• Приглашаем посетить наш сайт
    Блок (blok.lit-info.ru)
  • Булгаков М. А. ― Вересаеву В. В., 22 июля 1931 г.

    М. А. Булгаков ― В. В. Вересаеву [464]

    22 июля 1931 г.

    Дорогой Викентий Викентьевич!

    Сегодня, вернувшись из г. Зубцова, где я 12 дней купался и писал, получил Ваше письмо от 17. VII и очень ему обрадовался.

    Вы не могли дозвониться, потому что ни Любови Евгеньевны, ни меня не было, а домашняя работница, очевидно, отлучалась. Телефон мой прежний ― 2-03-27 (Б. Пироговская, 35а).

    В самом деле: почему мы так редко видимся? В тот темный год [465], когда я был раздавлен и мне по картам выходило одно — поставить точку, выстрелив в себя, Вы пришли и подняли мой дух. Умнейшая писательская нежность! [466]

    Но не только это. Наши встречи, беседы, Вы, Викентий Викентьевич, так дороги и интересны!

    За то, что бремя стеснения с меня снимаете — спасибо Вам.

    Причина — в моей жизни. Занятость бывает разная. Так вот моя занятость неестественная. Она складывается из темнейшего беспокойства, размена на пустяки, которыми я вовсе не должен был бы заниматься, полной безнадежности, нейростенических страхов, бессильных попыток. У меня перебито крыло.

    Я запустил встречи с людьми и переписку. Вот, например, последнее обстоятельство. Ведь это же поистине чудовищно! Приходят деловые письма, ведь нужно же отвечать! А я не отвечаю подолгу, а иногда и вовсе не отвечал.

    Вы думаете, что я не пытался Вам писать, когда, чтобы навестить Вас, не выкраивалось время из-за театра? Могу уверить, что начинал несколько раз. Но я пяти строчек не могу сочинить письма. Я боюсь писать! Я жгу начало писем в печке.

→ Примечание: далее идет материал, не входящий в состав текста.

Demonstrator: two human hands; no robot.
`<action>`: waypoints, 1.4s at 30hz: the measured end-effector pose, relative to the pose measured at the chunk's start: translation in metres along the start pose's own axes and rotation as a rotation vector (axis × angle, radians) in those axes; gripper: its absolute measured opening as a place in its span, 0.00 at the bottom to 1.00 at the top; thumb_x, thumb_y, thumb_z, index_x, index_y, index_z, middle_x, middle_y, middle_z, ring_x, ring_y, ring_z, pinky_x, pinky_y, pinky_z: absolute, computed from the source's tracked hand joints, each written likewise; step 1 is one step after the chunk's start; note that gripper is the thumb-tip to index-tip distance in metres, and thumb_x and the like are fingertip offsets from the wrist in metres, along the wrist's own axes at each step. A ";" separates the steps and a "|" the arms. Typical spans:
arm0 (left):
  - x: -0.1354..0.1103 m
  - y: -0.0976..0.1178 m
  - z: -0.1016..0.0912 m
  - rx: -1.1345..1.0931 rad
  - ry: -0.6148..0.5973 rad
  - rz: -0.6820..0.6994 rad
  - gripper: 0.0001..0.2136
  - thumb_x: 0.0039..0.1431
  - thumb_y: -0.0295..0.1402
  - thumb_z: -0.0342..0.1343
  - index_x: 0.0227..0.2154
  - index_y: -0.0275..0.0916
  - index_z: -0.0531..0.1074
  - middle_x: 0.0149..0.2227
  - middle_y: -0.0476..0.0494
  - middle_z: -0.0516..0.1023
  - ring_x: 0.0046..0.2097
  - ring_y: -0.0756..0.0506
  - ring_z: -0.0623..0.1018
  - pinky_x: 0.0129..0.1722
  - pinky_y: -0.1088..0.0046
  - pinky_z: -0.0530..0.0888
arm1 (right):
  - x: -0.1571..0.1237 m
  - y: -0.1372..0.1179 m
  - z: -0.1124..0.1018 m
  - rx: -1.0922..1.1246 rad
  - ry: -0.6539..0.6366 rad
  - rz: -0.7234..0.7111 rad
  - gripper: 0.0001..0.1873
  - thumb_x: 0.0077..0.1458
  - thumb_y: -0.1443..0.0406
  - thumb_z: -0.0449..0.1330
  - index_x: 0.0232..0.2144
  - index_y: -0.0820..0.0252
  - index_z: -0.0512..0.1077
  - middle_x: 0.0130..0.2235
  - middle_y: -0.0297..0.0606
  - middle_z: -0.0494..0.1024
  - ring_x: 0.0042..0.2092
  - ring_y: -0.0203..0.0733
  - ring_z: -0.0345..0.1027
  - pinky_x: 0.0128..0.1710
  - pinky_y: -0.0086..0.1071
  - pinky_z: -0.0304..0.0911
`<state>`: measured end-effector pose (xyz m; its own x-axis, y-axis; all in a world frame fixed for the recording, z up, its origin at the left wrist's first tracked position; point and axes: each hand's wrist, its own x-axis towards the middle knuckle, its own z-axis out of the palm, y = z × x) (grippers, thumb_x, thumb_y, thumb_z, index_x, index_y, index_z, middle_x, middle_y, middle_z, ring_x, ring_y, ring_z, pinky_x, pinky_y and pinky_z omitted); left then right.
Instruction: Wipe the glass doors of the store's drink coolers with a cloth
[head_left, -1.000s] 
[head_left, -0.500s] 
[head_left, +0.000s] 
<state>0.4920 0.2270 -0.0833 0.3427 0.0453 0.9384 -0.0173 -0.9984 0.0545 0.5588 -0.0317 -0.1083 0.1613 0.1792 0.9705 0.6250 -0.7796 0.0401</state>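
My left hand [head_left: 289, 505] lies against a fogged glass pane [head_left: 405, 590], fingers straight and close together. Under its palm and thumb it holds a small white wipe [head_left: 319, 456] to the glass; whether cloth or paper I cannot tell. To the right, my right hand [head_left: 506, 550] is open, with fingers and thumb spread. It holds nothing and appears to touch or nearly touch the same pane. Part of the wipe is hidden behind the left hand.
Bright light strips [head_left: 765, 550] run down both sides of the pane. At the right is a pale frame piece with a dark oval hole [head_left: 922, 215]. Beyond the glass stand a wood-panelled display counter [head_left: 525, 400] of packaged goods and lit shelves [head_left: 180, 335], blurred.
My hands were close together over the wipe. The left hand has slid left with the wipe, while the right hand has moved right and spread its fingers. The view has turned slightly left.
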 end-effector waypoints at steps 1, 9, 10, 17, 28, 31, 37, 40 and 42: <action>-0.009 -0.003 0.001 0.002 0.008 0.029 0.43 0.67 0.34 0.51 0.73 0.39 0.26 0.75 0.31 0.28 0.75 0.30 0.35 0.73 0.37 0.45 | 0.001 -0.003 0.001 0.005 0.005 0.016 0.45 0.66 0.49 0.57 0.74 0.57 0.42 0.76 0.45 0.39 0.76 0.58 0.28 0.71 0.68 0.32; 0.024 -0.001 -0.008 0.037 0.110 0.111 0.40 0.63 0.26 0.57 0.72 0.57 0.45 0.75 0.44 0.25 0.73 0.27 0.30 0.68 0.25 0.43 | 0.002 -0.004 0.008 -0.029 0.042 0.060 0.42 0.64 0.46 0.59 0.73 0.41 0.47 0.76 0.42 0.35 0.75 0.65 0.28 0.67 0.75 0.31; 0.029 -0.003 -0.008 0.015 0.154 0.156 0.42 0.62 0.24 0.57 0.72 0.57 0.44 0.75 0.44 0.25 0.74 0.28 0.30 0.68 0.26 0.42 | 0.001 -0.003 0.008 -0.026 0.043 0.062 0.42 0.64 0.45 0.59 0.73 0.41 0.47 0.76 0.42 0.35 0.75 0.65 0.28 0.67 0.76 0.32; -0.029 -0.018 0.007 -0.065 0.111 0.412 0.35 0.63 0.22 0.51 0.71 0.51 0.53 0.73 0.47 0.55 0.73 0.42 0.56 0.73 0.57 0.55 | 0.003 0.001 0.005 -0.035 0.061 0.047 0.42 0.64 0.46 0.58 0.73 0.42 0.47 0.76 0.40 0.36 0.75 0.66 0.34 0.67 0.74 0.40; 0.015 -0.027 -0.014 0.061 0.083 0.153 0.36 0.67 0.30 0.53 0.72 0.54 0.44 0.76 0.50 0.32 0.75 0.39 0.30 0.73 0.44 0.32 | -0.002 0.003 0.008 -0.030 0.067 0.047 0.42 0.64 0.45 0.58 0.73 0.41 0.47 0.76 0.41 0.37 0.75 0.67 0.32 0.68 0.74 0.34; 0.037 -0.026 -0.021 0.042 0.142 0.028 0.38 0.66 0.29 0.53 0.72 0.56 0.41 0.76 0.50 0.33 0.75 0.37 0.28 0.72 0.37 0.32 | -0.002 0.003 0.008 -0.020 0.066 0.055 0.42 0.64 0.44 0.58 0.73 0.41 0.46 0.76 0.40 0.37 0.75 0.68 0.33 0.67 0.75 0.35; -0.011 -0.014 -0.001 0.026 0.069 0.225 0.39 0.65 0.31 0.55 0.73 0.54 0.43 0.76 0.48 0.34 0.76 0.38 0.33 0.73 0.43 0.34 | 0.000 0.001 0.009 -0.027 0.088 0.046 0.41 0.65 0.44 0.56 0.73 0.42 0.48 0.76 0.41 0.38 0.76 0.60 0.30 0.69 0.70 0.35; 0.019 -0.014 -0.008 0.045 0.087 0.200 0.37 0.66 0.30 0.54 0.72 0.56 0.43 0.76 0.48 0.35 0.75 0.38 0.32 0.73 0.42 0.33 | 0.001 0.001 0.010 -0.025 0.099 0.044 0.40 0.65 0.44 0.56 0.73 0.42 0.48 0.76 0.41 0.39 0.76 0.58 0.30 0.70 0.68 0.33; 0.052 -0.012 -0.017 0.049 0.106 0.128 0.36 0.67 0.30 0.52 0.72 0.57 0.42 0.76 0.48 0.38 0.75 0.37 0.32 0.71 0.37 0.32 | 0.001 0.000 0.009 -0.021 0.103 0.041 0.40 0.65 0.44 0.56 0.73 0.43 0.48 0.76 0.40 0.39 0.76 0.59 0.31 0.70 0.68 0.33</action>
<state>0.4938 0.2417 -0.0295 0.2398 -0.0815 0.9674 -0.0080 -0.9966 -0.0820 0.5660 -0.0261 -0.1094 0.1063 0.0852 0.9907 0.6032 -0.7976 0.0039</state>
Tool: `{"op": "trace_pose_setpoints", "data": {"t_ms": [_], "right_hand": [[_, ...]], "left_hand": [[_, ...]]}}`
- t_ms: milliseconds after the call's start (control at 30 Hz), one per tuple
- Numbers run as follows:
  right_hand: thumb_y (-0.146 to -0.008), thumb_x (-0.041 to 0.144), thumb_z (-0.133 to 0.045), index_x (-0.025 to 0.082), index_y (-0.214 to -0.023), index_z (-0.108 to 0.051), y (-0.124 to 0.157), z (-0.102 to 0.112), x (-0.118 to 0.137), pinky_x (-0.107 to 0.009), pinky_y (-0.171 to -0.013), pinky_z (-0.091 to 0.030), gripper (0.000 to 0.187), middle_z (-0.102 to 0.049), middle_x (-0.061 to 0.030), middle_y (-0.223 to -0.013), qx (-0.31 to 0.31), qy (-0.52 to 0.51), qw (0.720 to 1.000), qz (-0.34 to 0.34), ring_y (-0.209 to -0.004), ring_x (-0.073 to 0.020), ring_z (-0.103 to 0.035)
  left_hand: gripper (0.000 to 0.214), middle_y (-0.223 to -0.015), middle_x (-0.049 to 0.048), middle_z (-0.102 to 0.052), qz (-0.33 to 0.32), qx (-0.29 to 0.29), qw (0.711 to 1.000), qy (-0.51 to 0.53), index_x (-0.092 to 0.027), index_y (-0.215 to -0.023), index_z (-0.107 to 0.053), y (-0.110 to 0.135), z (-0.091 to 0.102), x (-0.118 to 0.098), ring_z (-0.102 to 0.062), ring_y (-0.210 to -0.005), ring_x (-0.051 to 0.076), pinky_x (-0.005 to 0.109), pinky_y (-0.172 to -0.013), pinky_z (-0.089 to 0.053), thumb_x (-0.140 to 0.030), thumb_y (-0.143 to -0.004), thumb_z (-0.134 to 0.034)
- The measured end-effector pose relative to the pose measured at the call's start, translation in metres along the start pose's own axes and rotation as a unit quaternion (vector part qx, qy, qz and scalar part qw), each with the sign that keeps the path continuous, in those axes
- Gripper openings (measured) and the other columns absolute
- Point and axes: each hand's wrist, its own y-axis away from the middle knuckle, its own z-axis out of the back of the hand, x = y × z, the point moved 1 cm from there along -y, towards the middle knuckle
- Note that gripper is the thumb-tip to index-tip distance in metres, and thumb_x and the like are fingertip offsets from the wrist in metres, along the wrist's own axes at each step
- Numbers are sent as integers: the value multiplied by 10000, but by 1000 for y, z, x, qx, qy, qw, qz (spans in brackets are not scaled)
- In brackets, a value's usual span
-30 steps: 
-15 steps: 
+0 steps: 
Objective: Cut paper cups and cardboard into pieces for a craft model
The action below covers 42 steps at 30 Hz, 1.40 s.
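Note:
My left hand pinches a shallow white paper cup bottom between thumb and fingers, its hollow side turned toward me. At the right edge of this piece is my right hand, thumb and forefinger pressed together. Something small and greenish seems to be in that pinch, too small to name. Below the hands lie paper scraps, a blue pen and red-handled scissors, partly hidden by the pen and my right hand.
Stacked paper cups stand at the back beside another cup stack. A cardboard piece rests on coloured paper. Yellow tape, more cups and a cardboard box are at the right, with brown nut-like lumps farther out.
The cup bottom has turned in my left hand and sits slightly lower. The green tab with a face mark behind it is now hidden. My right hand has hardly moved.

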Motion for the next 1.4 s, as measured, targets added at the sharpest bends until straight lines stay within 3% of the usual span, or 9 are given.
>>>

    25. VII. Вот образец: начал письмо 22-го и на второй странице завяз. Но теперь в июле — августе и далее я буду с этим бороться. Я восстановлю переписку.

    26. VII. Викентий Викентьевич! Прочтите внимательно дальнейшее. Дайте совет.

    Есть у меня мучительное несчастье. Это то, что не состоялся мой разговор с генсеком [467]. Это ужас и черный гроб. Я исступленно хочу видеть хоть на краткий срок иные страны. Я встаю с этой мыслью и с нею засыпаю.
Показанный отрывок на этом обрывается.